That paragraph can be read wrong, which may mean that I did a bad job of elaborating on my thesis-of-the-week. It is not a celebration of smallness for its own sake or elitism of the elect or snobbery about those who do not share a particular niche. Instead, it recognizes, as we historians of religion often note, that value, beauty, and service can find expression away from the crowd. At the same time, it uses the niche of the pipe-organ world to show regard for industry and artistry in one of the niches.

So I think of the thousands of hours that go into the building and care of organs, the teaching of students, the practice-times, which seem never to stop.

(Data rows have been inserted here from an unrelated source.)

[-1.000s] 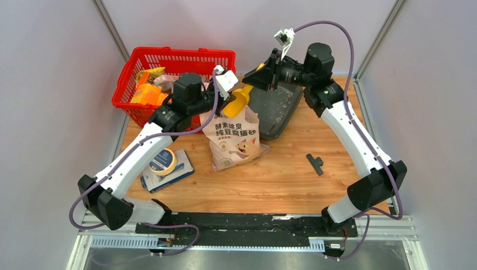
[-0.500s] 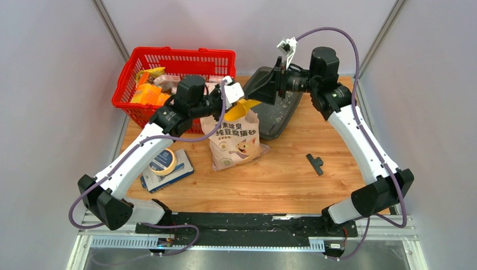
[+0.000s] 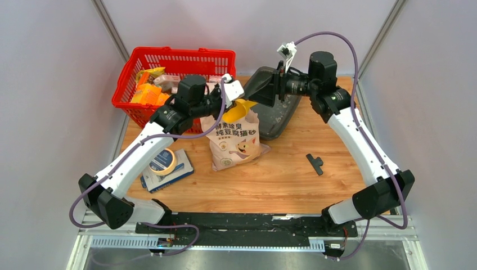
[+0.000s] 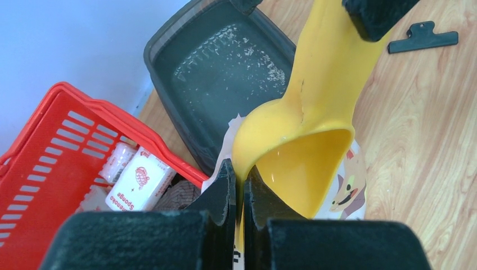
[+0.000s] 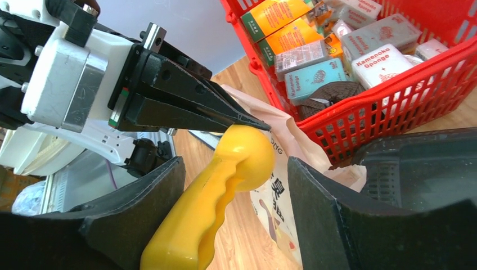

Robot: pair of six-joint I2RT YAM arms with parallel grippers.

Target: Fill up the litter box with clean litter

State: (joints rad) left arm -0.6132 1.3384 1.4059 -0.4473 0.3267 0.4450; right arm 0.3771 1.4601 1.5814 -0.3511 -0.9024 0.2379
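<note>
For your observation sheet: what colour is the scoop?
Bright yellow scoop; clearest in the left wrist view.

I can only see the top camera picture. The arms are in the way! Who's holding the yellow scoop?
Observer: The left wrist camera shows the left gripper pinched shut on the bowl rim of the yellow scoop.
Operator: Is the other arm grabbing it too?
Observer: No. In the right wrist camera, the right gripper is open, with one finger on each side of the scoop's handle.
Operator: Is there any litter in the scoop?
Observer: No. The left wrist camera looks right into the bowl, and it's empty.
</note>
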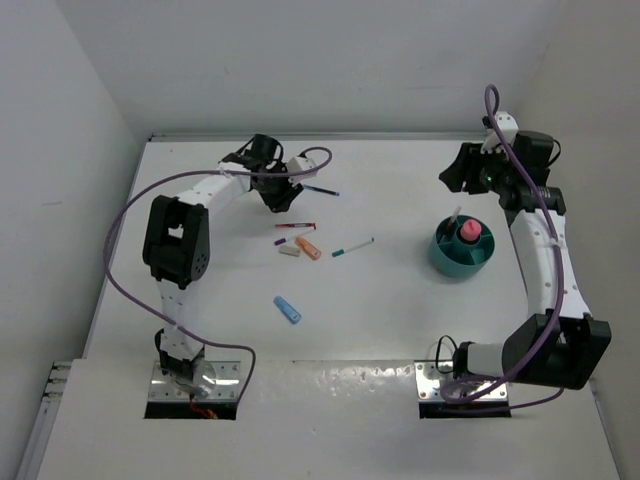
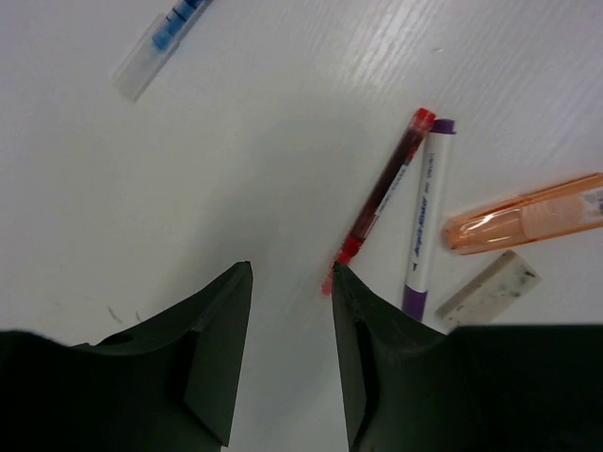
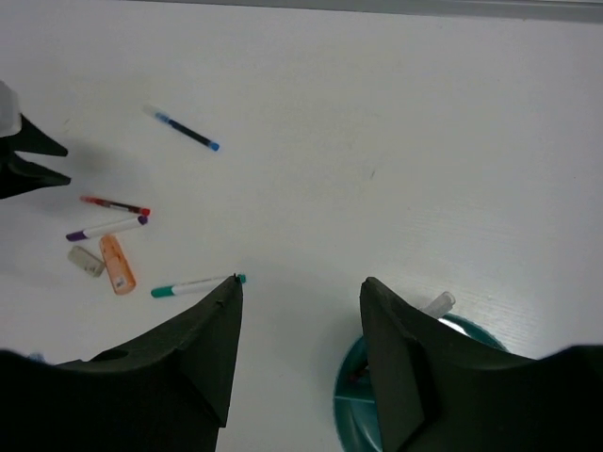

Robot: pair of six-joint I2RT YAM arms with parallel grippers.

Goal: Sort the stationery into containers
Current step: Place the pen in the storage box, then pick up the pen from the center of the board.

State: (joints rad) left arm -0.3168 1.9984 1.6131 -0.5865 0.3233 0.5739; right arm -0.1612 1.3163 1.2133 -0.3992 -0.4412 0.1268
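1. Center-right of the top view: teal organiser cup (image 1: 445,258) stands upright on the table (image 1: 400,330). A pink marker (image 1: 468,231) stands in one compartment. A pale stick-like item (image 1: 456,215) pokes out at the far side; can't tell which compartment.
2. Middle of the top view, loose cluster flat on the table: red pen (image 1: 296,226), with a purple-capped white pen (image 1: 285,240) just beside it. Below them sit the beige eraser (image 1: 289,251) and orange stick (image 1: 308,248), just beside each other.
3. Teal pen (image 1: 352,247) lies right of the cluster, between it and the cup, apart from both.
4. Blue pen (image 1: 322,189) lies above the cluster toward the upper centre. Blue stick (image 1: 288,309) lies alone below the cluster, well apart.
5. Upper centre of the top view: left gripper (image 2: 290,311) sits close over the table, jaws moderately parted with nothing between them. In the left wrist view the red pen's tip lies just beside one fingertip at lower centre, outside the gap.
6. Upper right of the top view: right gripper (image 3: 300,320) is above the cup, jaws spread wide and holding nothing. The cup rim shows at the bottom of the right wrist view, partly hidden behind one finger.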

Somewhere else children’s choirs are learning their part in their niche, as they hope to serve people outside it. In the best theological seminary settings, teachers of homiletics keep trying to train new generations of preachers who might become bearers of prophetic words.

All of which brings me back to the organ. If I have faith and I find it weak, I am likely to let the sound of organs, which is not necessarily the choice for everyone, speak and remind me that there are other niches, other voices, and we need each other.

Resources and Additional Reading:

The American Organist Magazine, the official magazine of the American Guild of Organists. http://www.agohq.org/tao/.

Thistlethwaite, Nicholas and Geoffrey Webber, eds. The Cambridge Companion to the Organ. Cambridge: Cambridge University Press, 2013.

Blanton, Joseph Edwin. The Organ in Church Design. New York: Venture Press, 1957.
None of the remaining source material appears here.